WORK INSTRUCTION:
The required answer is an exact copy of every line from the beginning of the entries through the line with "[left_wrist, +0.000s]", with all pictures omitted.

DATA SHOWN:
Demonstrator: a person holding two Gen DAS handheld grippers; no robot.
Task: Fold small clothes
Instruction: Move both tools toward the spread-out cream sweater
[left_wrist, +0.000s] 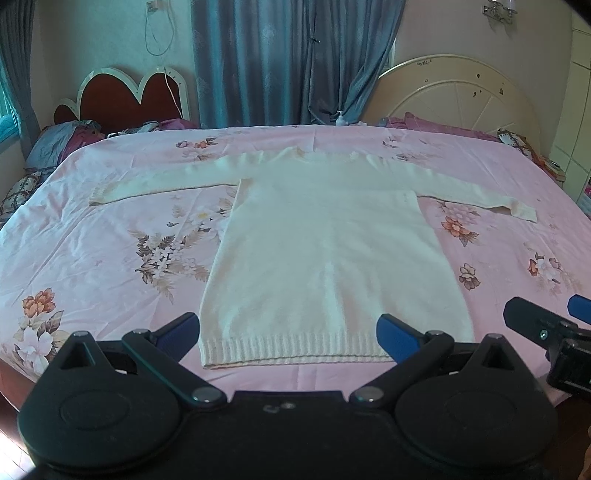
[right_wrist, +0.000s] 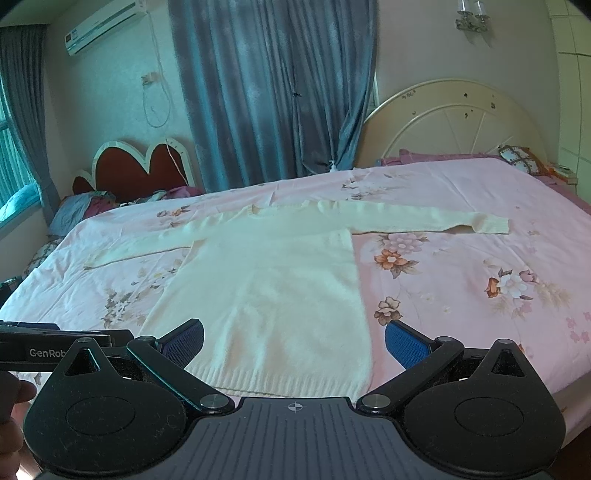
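Observation:
A cream long-sleeved knit sweater lies flat on the pink floral bedsheet, sleeves spread out to both sides, ribbed hem toward me. It also shows in the right wrist view. My left gripper is open and empty, hovering just above the hem, its blue pads either side of it. My right gripper is open and empty above the hem's right part. The right gripper also shows at the right edge of the left wrist view.
The bed fills the view, with its near edge just under the grippers. Pillows and a red heart-shaped headboard are at the far left, a cream round headboard at the far right, blue curtains behind.

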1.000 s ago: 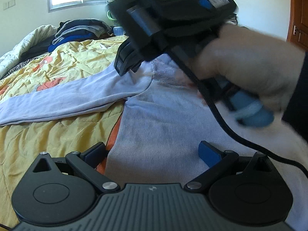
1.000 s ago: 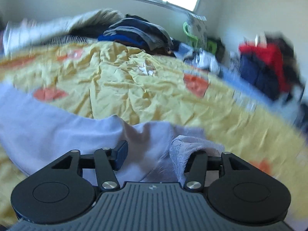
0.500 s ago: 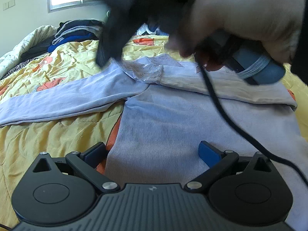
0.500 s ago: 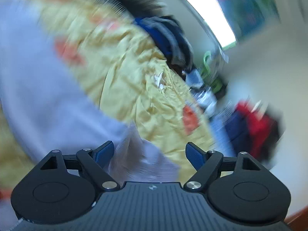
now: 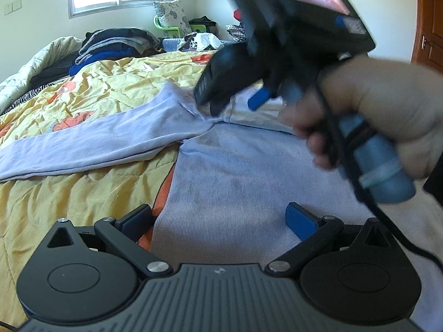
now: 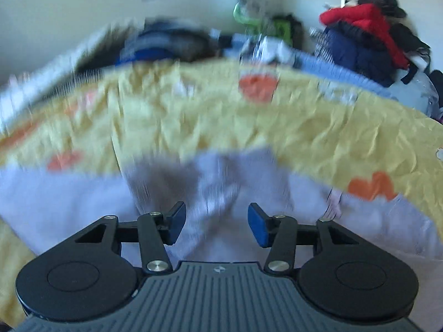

TASK RESULT:
Demonstrator: a person holding two Gen DAS handheld grippers; no robot.
Task: Fold small clothes
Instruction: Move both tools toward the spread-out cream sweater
[left_wrist, +0.000s] 

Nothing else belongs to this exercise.